Reel-to-Reel care?

From: Nico de Jong <nico_at_farumdata.dk>
Date: Tue Dec 9 10:30:30 2003

From: "Ken Campbell" <ken_at_fraserhouse.com>
To: "General Discussion: On-Topic Posts Only" <cctech_at_classiccmp.org>
Sent: Tuesday, December 09, 2003 4:37 PM
Subject: Reel-to-Reel care?


> Greetings,
>
> Does anyone have some "care and feeding" tips for vintage reel-to-reel
> tape drives? I've recently purchased a couple nice 9 Track drives, and
> want to make sure they (and the media) last as long as possible.

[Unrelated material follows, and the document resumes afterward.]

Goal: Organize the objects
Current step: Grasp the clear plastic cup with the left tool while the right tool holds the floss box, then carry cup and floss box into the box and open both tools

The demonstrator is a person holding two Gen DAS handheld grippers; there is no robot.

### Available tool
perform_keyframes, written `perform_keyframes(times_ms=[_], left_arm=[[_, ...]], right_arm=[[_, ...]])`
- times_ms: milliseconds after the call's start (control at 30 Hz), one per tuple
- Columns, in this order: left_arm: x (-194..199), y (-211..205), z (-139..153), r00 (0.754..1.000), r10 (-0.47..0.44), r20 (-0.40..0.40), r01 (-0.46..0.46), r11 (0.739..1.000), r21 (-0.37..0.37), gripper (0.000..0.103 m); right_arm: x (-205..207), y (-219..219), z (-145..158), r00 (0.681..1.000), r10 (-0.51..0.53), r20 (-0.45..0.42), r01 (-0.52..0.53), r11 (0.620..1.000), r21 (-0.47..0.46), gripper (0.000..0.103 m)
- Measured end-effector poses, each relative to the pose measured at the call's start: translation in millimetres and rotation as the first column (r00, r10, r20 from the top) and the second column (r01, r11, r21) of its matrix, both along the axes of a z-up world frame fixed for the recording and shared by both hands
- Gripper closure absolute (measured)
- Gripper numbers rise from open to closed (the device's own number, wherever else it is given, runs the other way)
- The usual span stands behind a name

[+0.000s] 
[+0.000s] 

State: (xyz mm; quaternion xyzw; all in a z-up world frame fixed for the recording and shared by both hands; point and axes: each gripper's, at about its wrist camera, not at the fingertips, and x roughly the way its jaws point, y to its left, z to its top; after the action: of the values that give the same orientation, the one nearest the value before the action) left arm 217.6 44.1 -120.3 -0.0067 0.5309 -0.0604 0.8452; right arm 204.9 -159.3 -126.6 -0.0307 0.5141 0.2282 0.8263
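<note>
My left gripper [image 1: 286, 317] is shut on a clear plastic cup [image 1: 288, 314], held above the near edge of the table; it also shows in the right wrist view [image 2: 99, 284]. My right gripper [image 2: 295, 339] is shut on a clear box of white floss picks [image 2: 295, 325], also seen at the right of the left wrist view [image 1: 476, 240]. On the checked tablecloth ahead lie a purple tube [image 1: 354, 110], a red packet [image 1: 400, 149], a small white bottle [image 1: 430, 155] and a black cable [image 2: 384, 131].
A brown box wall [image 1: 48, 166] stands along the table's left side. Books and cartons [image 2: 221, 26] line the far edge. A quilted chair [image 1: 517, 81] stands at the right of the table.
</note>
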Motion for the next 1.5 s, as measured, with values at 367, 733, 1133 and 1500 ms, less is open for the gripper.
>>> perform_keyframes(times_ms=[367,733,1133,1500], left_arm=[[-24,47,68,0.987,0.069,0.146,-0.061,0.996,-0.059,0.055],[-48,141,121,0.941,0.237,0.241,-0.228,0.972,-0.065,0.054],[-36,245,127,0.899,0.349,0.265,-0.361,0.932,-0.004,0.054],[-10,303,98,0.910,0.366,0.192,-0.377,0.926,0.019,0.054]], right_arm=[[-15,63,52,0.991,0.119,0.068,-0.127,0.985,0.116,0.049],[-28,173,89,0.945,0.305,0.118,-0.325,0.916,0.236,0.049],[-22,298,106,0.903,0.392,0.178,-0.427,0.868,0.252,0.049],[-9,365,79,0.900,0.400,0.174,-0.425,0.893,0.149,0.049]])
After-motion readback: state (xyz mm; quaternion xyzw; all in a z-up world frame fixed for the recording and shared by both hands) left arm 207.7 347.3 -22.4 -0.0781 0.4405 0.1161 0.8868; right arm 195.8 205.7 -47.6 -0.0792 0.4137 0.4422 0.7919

My personal feelings regarding reel to reel tapes (I've been using them
since 1969) are as follows:
- when cleaning, dont forget the parts just before the read/write head. on
some drives, it is just a "knife" scraping the shit away, other drives have
a "vacuum cleaner"
- when I was an operator, we used to clean tape drives every 8 hours, at the
start of a shift, whether they needed it or not. The system was an IBM
360/40, with 6-7 tapedrives, and they saw heavy use (e.g. a tapesort taking
4-5 hours....)
- when tapes are loaded, they are tensioned. This condition along makes
mounting for fun a big nono.
What you could do, is mounting some scratch tapes, on which you dont save
data for a long time.

On the longer term, tapes must be rewritten every 2nd or 3rd year, in order
to avoid crosstalk between the layers.
You should also check the flanges (?) for being straight ( not bent ). I've
often see "bent" flages, which were so bad that the tape was not vertical
with respect to the flanges, but at a 30-40 degree angle. It also made a
horrible noise, so you will notice it.

You should also take care with respect to the tape capacity / type. Most
drives handle 1600 and/or 6250 bpi tapes, but 3200 can also be found. 800
bpi tapes are very old indeed, but I still encounter them regularly.
When you write e.g. a 6250 density, dont use tapes certified for less. The
oxide used is different (but I'm not a specialist on that). The problem is
roughly comparable with writing DD floppies in a HD drive or v.v.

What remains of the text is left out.